# 2001 Altima GXE general questions



## commuter kw (May 22, 2020)

New to this forum. I may be inheriting the above vehicle. Appears to be in good shape. Is it worth keeping for daily driver? Any common problems to check for before I take possession? Has only 56,000 miles but I don’t know the service history, TIA for any information.


----------



## commuter kw (May 22, 2020)

commuter kw said:


> New to this forum. I may be inheriting the above vehicle. Appears to be in good shape. Is it worth keeping for daily driver? Any common problems to check for before I take possession? Has only 56,000 miles but I don’t know the service history, TIA for any information.
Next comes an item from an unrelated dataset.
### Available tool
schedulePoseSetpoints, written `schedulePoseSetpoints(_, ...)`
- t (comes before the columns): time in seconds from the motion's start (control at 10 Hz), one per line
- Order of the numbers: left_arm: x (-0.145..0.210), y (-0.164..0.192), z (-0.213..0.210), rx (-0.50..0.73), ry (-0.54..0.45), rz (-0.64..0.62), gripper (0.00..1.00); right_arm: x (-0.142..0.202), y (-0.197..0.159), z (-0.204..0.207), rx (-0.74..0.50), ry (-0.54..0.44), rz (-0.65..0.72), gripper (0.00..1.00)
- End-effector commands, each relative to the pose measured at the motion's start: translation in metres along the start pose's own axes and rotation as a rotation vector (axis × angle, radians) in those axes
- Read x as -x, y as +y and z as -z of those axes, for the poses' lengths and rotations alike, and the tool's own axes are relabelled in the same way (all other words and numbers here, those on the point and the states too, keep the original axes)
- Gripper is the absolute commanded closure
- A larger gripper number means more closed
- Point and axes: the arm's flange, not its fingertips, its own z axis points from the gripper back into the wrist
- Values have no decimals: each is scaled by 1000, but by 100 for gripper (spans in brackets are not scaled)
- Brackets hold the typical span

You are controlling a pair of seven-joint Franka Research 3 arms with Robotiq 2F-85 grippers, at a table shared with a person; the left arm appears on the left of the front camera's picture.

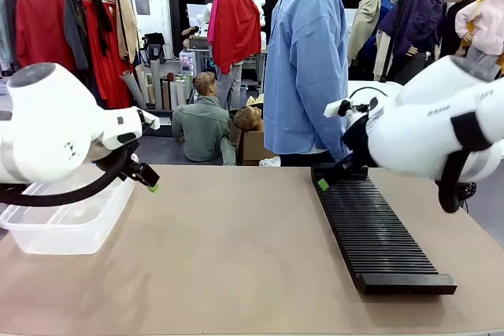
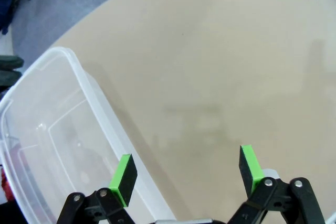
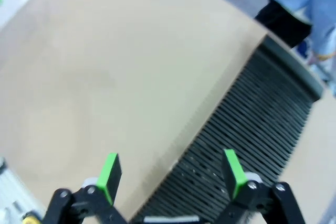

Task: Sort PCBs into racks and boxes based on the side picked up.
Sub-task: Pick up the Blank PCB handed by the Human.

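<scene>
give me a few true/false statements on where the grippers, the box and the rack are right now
1. The left gripper is open with nothing between its fingers. True.
2. The clear box sits on the robot's right side of the table. False: it sits on the left side.
3. The right gripper hangs open over the edge of the black rack. True.
4. The person at the far side wears a red shirt. False: the shirt is light blue.
</scene>
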Motion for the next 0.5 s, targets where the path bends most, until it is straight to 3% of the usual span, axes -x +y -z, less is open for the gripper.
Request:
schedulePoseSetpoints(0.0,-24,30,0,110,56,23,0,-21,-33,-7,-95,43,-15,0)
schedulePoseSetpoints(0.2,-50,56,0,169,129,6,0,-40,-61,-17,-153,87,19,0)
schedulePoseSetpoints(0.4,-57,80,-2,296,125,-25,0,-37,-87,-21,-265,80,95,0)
My bad,,,, the car I may be getting is 2001 Altima GXE


----------



## rogoman (Dec 16, 2004)

For a 19 year old car with only 56,000 mi, that's a nice inheritance. The engine is a 4 cyl KA24DE which are very reliable engines. The transmissions whether M/T or A/T are also reliable. It should make a good daily driver. Just check for the usual things like possible oil burning, engine noises, suspension noises, smooth idle and smooth highway operation, good acceleration, good braking, etc.


----------



## commuter kw (May 22, 2020)

Thank you very much for the information.


----------



## commuter kw (May 22, 2020)

Rogoman, I was able to test drive car and it drove really nice. I paid special attention to the areas you suggested. Thank you again!! From the new owner of a 2001 Altima


----------



## smj999smj (Jan 1, 2006)

It was the last year of that model, so any bugs were worked out by then. That said, they didn't really have any major "bugs." They weren't a huge change from the previous U13 Altimas, which had the same powertrain, were similar in size and performance, however, the chassis was reinforced and stiffer making for a better riding and handling Altima. They also weren't as prone to intake gasket failures as the earlier KA24DE engines which had a triangular intake port design compared to the L30's oval ports. Typical oil leaks are oil pressure switches, spark plug tube gasket and valve cover gasket and front crank seals, which are an easy fix. They usually weren't too bad to work on, either, for most jobs. Fuel pump is accessible from under the rear seat cushion so you didn't have to drop the tank. If the body isn't rusted and in good shape, it sounds like you got a good car!


----------



## commuter kw (May 22, 2020)

smj999smj said:


> It was the last year of that model, so any bugs were worked out by then. That said, they didn't really have any major "bugs." They weren't a huge change from the previous U13 Altimas, which had the same powertrain, were similar in size and performance, however, the chassis was reinforced and stiffer making for a better riding and handling Altima. They also weren't as prone to intake gasket failures as the earlier KA24DE engines which had a triangular intake port design compared to the L30's oval ports. Typical oil leaks are oil pressure switches, spark plug tube gasket and valve cover gasket and front crank seals, which are an easy fix. They usually weren't too bad to work on, either, for most jobs. Fuel pump is accessible from under the rear seat cushion so you didn't have to drop the tank. If the body isn't rusted and in good shape, it sounds like you got a good car!
> The body looks rust free and interior looks like new. It was apparently always garaged as the original paint looks nice. Just drove it once and seems luxurious compared to my 1991 Sentra E, which I still drive. Thank you very much for bringing me up to speed on my “new” Altima!


----------



## commuter kw (May 22, 2020)

Sorry about confusing post format, still new here. Thank you very much smj999smj for bringing me up to speed on my new car. It has no rust and interior looks new. It seems very luxurious compared to my 1991 Sentra E with 4 speed manual, which I still drive. Looking forward to enjoying my “new” Altima!


----------



## Benwhite075 (Aug 12, 2020)

Hello all, I just purchased a 2001 Altima gxe, and the last owner let it sit without oil in it. Would this cause the engine to seize up? I’m trying to set it at TDC but can’t get crank to turn!! Any advice or comments are much appreciated


----------



## rogoman (Dec 16, 2004)

Did the previous owner say how well the car ran before he retired it? If it ran OK, then it must have been sitting for a very long time. What happens in situations like this sometime is the oil that sitting on top of the rings and inside the piston ring grooves dries up and forms a varnish like seal which is hard to break. Try a very long breaker bar on the crankshaft pulley bolt and turn it in a clockwise direction to try to break the piston seals; then pull the bar back counter clockwise just a little bit and again in a clockwise direction. By repeating that motion, it may break free.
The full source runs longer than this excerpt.